Billy Idol y Steve Stevens llevan al US Open el espíritu rebelde que conquistó MTV

 

El ícono británico del rock y su histórico guitarrista forman parte de la cobertura de ESPN del US Open 2026, llevando al gran escenario deportivo estadounidense canciones que marcaron una época.

Redacción Exposición Mediática.- Hay canciones que sobreviven a su tiempo porque terminan convirtiéndose en parte de la memoria colectiva. “Dancing with Myself” es una de ellas. Y en 2026, más de cuatro décadas después de su aparición original, su creador e intérprete más reconocido, Billy Idol, continúa llevando aquella energía rebelde a nuevos escenarios.

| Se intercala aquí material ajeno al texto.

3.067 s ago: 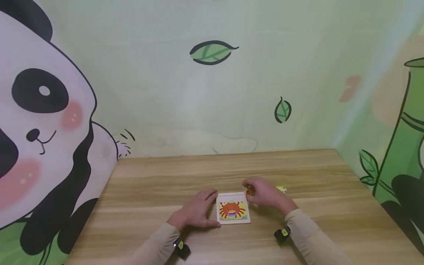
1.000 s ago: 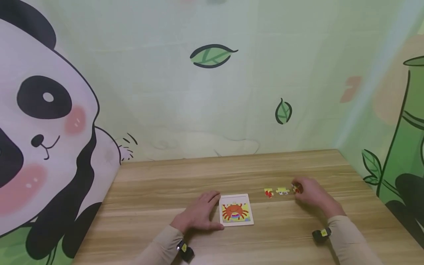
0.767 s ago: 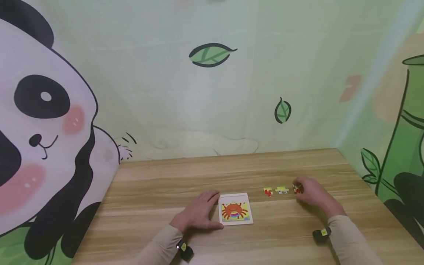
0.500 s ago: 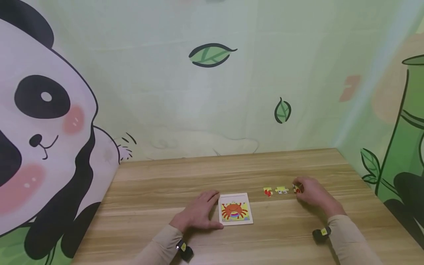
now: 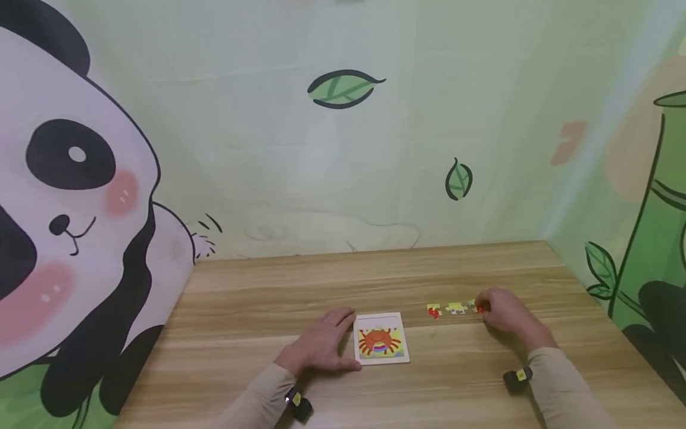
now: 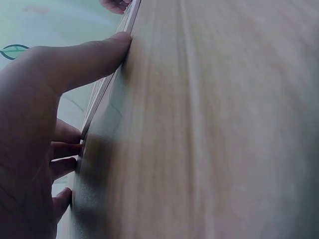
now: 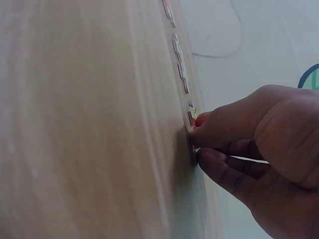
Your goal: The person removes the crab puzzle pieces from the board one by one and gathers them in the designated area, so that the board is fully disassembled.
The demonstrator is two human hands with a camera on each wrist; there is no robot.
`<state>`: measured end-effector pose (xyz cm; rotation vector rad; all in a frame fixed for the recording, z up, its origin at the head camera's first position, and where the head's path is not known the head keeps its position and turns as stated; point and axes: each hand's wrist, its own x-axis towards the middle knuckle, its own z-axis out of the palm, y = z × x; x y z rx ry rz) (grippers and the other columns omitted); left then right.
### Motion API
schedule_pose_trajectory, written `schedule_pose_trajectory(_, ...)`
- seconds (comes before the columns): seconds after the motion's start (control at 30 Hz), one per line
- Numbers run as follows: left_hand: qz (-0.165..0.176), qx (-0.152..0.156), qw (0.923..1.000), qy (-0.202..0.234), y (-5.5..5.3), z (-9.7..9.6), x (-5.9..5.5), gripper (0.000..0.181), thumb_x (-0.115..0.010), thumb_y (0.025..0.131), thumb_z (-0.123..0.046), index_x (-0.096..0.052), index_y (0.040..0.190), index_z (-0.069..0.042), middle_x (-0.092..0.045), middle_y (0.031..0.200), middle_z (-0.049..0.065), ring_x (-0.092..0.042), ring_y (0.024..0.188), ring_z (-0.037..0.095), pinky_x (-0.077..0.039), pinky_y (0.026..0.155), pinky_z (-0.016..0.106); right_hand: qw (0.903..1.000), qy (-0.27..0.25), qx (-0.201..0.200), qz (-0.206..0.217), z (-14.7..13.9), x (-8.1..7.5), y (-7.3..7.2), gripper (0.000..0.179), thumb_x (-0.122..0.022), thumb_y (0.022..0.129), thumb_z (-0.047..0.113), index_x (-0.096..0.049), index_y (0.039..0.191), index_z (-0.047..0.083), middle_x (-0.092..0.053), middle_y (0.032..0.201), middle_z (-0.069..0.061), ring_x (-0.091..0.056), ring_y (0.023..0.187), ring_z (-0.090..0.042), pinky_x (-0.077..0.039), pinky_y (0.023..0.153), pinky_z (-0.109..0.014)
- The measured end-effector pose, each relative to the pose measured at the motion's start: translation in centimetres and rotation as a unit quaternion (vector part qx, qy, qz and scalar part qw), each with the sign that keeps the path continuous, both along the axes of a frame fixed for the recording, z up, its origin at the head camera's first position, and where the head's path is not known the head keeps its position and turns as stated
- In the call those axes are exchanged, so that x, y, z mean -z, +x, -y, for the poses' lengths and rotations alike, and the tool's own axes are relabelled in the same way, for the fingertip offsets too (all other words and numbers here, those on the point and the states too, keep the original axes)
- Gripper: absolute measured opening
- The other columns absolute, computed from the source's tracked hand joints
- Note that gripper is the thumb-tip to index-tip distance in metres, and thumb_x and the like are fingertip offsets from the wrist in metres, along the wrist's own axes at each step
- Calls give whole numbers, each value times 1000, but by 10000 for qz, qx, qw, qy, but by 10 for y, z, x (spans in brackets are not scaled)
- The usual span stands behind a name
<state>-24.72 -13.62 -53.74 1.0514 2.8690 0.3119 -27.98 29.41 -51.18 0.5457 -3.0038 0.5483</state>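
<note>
In the head view my left hand (image 5: 321, 345) rests on the table at the left side of a small white-framed puzzle board (image 5: 405, 348) with a red crab picture. In the left wrist view its thumb (image 6: 99, 57) touches the board's edge, and its fingertips reach down to the tabletop. My right hand (image 5: 506, 313) pinches a red and yellow puzzle piece (image 5: 479, 307) low at the table surface; the fingers partly hide it. In line to its left lie a yellow and white puzzle piece (image 5: 457, 308) and another red and yellow puzzle piece (image 5: 433, 310).
The wooden table (image 5: 300, 286) meets a green wall (image 5: 257, 149) printed with a panda and leaves. A small black wrist camera (image 5: 300, 406) is on the left sleeve, and a matching wrist camera (image 5: 517, 380) is on the right.
My right hand has gone from the board's upper right corner to the right end of the row. The piece it pinches was tilted and is now flatter. My left hand has stayed at the board.
</note>
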Motion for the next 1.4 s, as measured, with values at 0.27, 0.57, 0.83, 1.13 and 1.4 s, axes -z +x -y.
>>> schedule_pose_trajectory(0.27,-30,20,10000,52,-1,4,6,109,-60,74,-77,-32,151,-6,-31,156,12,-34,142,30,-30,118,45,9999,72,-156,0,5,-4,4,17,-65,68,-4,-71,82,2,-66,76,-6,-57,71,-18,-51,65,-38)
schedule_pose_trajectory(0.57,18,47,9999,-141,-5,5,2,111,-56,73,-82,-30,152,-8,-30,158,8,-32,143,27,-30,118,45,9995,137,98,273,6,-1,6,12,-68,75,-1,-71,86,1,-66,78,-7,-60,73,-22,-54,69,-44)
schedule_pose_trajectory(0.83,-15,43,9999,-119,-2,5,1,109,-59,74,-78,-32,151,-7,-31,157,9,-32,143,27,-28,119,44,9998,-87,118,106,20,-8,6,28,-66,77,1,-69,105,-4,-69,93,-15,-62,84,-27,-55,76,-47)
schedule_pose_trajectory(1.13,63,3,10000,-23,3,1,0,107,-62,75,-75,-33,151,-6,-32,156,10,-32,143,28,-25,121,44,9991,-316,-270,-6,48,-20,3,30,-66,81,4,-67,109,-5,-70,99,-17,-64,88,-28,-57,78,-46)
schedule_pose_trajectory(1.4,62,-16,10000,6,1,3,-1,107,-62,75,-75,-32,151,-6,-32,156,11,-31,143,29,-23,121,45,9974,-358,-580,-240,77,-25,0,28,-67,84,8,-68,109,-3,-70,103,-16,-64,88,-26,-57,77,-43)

Idol, acompañado por su inseparable guitarrista y colaborador Steve Stevens, forma parte de la cobertura exclusiva que ESPN realiza del US Open Tennis Championships 2026, donde ambos interpretan algunos de los grandes éxitos del cantante durante las dos semanas de programación diaria del torneo.

La presencia de Idol en uno de los acontecimientos deportivos de mayor audiencia de Estados Unidos representa algo más que una intervención musical. Es el encuentro entre una generación que convirtió al rock en un fenómeno audiovisual y una audiencia contemporánea que continúa reconociendo aquellas canciones.

Antes de Billy Idol, estuvo Generation X

La historia de “Dancing with Myself” merece una precisión fundamental.

La canción fue grabada originalmente por Generation X, la banda británica de la que Billy Idol era vocalista, y fue publicada en el Reino Unido en octubre de 1980. En aquella primera edición alcanzó el puesto 62 de la lista británica de sencillos.

Posteriormente, con Idol ya encaminado hacia su carrera como solista, la canción fue remezclada y relanzada en Estados Unidos en 1981, esta vez bajo el nombre de Billy Idol. Esa nueva versión terminó convirtiéndose en uno de los temas que ayudaron a establecer su identidad artística internacional.

El recorrido de “Dancing with Myself” resulta particularmente revelador: nació dentro del universo punk y new wave de Generation X, pero terminó funcionando como uno de los puentes hacia el Billy Idol que poco después se convertiría en una figura esencial de la cultura pop de los años 80.

De la rebeldía punk al fenómeno MTV

La consolidación de Idol como solista coincidió con una transformación profunda de la industria musical. MTV comenzaba a convertir los videoclips en una herramienta fundamental para construir estrellas y Billy Idol entendió perfectamente aquella nueva dinámica.

Su imagen, su actitud escénica y canciones como “Dancing with Myself”, “White Wedding”, “Rebel Yell”, “Eyes Without a Face” y “Flesh for Fantasy” hicieron de él una presencia recurrente en la televisión musical y contribuyeron a proyectarlo mucho más allá del circuito tradicional del rock.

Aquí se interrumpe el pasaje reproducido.